What: Electrical shunts are high precision, temperature stable electrical resistances whose resistance is precisely known.
Why: Electrical shunts are used to measure electrical currents.
How: Measuring an electrical current using a shunt makes use of Ohm’s Law which states that the voltage drop across a resistance is proportional to the current flow through the resistance.
By measuring the voltage drop (‘electrical pressure’) across the shunt and knowing its resistance allows one to compute the current flow through the shunt.
Electrical shunts are usually specified by the maximum current flow they can handle and the voltage drop that occurs across the shunt at that current. For example, a 500 Amp – 50 mV shunt is capable of conducting a peak current of 500 Amps and produces a voltage drop of 50 milli-Volts (0.050 Volts) at that peak current flow.

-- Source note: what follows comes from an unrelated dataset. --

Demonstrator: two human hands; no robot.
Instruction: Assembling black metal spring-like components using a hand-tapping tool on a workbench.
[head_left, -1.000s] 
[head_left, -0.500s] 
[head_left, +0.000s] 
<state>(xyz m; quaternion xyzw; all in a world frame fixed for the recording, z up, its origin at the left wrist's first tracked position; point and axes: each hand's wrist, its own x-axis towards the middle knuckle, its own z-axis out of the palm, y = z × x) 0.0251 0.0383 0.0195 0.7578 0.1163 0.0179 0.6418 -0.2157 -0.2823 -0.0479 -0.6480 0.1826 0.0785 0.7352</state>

Electrical shunts are installed at the point in an electrical circuit where the current needs to be monitored. If one desires to measure the overall current flow into and out of a battery bank, the shunt is placed on the main negative line of the circuit, through which *all* current must flow. One side of the shunt is connected to the battery bank’s negative and the return (negative) wire from *every* DC appliance and charger is connected to the “load” side of the shunt.
How to select a shunt: In order to determine the shunt size for your rig, first determine the highest, sustained current draw you’re likely to experience in your daily usage. For example, if you have a 110 VAC microwave oven that is operated off a 12 VDC inverter, then the peak sustained current draw is very likely to be over 100 Amps.
If the peak sustained current draw is over 80 Amps, a 500 Amp/50 mV shunt is recommended.
Instances where a 500 Amp shunt may be needed – 110 VAC coffee maker, hair dryer or any high power appliance that are powered by the battery bank. In all these instances, the peak current flow from the battery is likely to be well over 100 Amps. If the peak sustained current draw is less than 80 Amps, a 100 Amp-100 mV shunt would work.
In general, peak charging current does not influence shunt selection since the charging current is unlikely to be 80 Amps or more.